Wednesday, April 13, 2011


All the ultrasound charges were denied by Medicare stating “These are non-covered services because this is not deemed a “medical necessity' by the payer”.

Medicare Part B pays depends on the setting in which the testing is provided. If the ultrasound testing is performed in a doctor's office, freestanding clinic, or independent testing facility, Medicare Part B pays 80 percent of the Medicare-approved amount.

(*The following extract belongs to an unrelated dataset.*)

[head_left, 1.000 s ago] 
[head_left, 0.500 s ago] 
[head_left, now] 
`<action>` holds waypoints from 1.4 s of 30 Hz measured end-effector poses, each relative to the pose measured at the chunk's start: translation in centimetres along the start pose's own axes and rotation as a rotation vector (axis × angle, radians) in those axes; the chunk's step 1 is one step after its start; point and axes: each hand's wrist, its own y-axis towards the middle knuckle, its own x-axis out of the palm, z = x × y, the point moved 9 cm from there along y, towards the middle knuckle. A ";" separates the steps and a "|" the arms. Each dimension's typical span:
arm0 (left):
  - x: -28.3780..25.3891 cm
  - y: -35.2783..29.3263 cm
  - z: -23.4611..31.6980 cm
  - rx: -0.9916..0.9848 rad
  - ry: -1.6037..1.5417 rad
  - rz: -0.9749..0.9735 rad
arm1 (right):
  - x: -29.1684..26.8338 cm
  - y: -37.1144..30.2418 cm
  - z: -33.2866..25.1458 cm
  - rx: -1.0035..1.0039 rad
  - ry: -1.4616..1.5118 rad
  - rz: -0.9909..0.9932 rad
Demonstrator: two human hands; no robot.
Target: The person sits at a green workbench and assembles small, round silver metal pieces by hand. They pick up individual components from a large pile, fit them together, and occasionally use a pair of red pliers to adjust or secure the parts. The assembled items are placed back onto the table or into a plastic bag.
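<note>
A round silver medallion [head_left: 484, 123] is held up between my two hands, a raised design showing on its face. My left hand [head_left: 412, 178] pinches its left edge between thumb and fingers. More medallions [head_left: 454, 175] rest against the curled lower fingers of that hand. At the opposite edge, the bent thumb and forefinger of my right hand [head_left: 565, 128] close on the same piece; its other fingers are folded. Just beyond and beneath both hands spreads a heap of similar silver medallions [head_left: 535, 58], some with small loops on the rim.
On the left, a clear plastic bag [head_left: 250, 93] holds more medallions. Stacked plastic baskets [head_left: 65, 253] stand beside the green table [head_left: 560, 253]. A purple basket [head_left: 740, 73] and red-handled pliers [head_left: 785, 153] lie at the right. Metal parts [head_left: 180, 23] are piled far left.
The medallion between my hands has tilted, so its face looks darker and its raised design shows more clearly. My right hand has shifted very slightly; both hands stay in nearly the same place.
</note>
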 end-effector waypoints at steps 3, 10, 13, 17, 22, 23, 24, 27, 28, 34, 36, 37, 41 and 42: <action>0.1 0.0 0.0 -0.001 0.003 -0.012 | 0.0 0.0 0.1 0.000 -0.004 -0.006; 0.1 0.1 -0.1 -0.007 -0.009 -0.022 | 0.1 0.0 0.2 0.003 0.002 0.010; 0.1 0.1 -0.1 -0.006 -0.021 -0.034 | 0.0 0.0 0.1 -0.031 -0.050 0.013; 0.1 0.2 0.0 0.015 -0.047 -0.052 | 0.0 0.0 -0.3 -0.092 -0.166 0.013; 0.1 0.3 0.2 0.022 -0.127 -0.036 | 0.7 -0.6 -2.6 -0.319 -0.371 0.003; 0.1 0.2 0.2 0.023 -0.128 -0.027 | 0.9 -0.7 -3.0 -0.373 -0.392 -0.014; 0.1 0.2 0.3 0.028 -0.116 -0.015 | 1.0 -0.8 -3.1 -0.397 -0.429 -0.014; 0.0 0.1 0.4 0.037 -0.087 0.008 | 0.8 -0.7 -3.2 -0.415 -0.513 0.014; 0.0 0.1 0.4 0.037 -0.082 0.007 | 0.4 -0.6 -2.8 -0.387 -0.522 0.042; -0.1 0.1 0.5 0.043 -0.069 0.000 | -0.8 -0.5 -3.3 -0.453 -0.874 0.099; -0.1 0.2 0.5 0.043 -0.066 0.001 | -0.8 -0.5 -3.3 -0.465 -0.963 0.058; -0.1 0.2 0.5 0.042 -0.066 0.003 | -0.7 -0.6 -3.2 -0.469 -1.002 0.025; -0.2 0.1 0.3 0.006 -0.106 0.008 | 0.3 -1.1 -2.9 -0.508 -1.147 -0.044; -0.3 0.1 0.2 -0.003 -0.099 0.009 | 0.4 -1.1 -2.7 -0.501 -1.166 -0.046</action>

If the testing is conducted in a hospital outpatient department, Medicare Part B pays the full Medicare-approved amount, except for a set co-payment that the patient is responsible for...

Regardless of the rules regarding any particular type of care, in order for Medicare Part A, Medicare Part B, or a Medicare Part C plan to provide coverage, the care must meet two basic requirements:

1. The care must be "medically necessary." This means that it must be ordered or prescribed by a licensed physician or other authorized medical provider, and that Medicare (or a Medicare Part C plan) agrees that the care is necessary and proper
2. The care must be performed or delivered by a healthcare provider who participates in Medicare.

We tried refiling these claims with higher specificity ICDs.  For which only very few claims were paid by Medicare.  And the rest were denied again as “These are non-covered services because this is not deemed a `medical necessity' by the payer”. We also tried appealing these claims towards MCR but was not successful.  Hence we raised request to the Client for approval of adjustments.  There is no response from the Client yet.